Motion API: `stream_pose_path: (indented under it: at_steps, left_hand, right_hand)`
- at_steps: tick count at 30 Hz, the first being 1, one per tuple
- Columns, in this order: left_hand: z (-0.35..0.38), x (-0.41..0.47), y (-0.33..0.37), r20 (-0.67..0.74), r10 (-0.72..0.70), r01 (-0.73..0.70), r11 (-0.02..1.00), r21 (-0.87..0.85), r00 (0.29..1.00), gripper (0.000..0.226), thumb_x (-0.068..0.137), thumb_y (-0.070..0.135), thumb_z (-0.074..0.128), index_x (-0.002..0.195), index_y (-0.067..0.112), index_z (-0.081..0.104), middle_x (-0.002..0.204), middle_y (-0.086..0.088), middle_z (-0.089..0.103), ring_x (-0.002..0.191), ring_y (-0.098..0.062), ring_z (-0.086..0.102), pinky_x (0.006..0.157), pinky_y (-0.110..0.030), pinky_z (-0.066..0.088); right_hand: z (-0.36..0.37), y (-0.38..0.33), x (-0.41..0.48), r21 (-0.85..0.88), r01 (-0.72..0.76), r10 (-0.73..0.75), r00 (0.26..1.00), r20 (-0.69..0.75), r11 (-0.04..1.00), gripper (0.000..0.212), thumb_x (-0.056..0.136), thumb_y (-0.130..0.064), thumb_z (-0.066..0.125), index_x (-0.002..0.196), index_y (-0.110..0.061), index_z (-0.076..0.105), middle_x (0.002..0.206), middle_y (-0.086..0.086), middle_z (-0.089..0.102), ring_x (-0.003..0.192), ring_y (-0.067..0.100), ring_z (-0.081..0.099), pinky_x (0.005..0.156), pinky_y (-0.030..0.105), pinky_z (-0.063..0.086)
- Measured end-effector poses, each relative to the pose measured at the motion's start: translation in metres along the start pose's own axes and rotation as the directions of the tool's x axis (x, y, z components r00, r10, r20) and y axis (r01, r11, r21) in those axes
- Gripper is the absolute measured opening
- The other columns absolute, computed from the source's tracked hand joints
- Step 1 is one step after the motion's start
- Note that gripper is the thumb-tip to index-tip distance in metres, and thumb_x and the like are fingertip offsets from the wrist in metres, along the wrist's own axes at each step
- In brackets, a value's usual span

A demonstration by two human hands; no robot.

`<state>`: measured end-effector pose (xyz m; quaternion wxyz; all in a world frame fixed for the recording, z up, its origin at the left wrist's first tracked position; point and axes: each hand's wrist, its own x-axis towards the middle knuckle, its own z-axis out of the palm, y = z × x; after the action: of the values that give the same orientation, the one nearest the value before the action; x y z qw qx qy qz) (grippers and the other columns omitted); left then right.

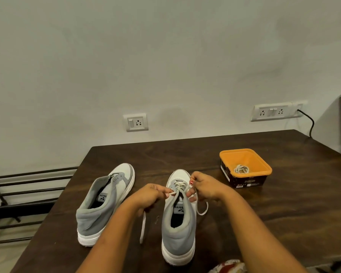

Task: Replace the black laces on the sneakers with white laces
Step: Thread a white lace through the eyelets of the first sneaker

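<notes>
Threading a white lace [178,187] up the near sneaker [178,233] looks like the step in hand. This sneaker stands on the desk [283,213] with its toe toward the wall and its heel toward the person, so its long axis runs straight away from them. The laced rows sit between the two hands. The left hand [152,194] has its grip pinched on the lace at the left row of holes, and the right hand [207,188] has its grip pinched on it at the right row. Both are about equally near. One loose tail trails on the desk between the two shoes; the other loops on the desk to the right. The unfilled holes seem to lie nearer the person than the grips, toward the ankle, so each tail must likely cross over and come back that way. The other sneaker [104,203], to the left, shows no lace. A coiled lace [241,169] lies in the orange tub [264,166] further right.
</notes>
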<state>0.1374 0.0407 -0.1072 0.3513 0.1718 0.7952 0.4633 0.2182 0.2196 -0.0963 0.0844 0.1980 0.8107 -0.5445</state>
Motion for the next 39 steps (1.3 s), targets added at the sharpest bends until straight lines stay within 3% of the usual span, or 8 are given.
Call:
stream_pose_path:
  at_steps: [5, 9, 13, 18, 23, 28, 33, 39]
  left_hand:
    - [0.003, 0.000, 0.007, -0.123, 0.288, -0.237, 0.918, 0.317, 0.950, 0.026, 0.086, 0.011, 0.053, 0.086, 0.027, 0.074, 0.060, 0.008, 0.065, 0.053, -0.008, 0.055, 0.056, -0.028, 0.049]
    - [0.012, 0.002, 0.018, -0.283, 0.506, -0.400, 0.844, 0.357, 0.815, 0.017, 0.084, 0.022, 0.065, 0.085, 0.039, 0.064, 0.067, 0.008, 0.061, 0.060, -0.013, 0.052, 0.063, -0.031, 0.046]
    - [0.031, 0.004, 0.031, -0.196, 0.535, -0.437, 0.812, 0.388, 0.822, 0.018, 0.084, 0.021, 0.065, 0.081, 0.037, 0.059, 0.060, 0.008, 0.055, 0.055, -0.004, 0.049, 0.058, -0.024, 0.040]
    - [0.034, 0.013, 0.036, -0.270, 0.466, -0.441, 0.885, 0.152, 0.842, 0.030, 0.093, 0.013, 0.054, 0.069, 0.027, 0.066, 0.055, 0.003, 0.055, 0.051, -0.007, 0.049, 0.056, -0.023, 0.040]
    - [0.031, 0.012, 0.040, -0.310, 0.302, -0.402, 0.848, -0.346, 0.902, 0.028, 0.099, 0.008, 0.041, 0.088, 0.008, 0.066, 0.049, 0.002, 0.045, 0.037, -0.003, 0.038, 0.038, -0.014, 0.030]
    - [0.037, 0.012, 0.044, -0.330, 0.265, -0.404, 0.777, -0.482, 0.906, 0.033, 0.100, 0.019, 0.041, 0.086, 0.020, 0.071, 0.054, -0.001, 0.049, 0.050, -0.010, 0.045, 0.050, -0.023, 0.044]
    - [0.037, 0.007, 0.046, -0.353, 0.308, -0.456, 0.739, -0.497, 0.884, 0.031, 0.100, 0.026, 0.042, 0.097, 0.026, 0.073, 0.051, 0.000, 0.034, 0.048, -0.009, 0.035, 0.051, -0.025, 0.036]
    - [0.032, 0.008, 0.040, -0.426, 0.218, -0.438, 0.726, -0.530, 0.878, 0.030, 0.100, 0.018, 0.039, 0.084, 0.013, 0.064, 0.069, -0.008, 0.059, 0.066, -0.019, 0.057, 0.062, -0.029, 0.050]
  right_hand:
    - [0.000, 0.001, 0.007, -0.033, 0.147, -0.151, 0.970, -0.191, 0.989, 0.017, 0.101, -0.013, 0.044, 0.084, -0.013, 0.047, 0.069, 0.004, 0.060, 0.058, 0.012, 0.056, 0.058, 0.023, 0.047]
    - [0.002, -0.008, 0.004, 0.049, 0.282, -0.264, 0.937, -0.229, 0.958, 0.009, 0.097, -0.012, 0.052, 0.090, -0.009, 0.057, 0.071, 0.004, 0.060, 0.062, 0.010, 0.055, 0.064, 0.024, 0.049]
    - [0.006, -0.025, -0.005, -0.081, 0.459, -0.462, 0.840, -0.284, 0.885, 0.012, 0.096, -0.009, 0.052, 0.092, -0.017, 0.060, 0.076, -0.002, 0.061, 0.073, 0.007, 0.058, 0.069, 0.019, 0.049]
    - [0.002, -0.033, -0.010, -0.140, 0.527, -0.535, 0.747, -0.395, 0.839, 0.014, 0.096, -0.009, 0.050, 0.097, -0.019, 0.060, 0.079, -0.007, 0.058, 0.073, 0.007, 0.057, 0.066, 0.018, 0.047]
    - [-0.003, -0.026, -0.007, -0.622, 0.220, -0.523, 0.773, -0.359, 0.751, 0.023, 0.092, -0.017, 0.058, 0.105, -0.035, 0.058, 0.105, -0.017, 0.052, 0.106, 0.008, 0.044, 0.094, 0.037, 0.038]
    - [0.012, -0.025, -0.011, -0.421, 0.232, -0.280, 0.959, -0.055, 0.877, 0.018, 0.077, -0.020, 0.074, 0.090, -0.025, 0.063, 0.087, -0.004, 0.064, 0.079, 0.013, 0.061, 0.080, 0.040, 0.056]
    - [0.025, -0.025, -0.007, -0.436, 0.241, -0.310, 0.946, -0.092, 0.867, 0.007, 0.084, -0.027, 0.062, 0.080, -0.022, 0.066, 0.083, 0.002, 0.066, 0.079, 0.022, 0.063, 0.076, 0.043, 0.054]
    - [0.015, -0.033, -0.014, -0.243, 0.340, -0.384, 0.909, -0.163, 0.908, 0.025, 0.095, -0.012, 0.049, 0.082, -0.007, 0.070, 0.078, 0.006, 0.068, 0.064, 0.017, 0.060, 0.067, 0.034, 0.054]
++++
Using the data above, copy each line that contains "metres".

- Measured end-effector poses, each relative to the pose measured at the motion's start: translation in metres along the start pose's own axes and rotation as the directions of the tool's x axis (x, y, z components r00, r10, r20) and y axis (r01, r11, r21) in those axes
- Note that gripper is the thumb-tip to index-tip distance in metres, and thumb_x and the like are fingertip offsets from the wrist in metres, along the wrist's own axes at each step

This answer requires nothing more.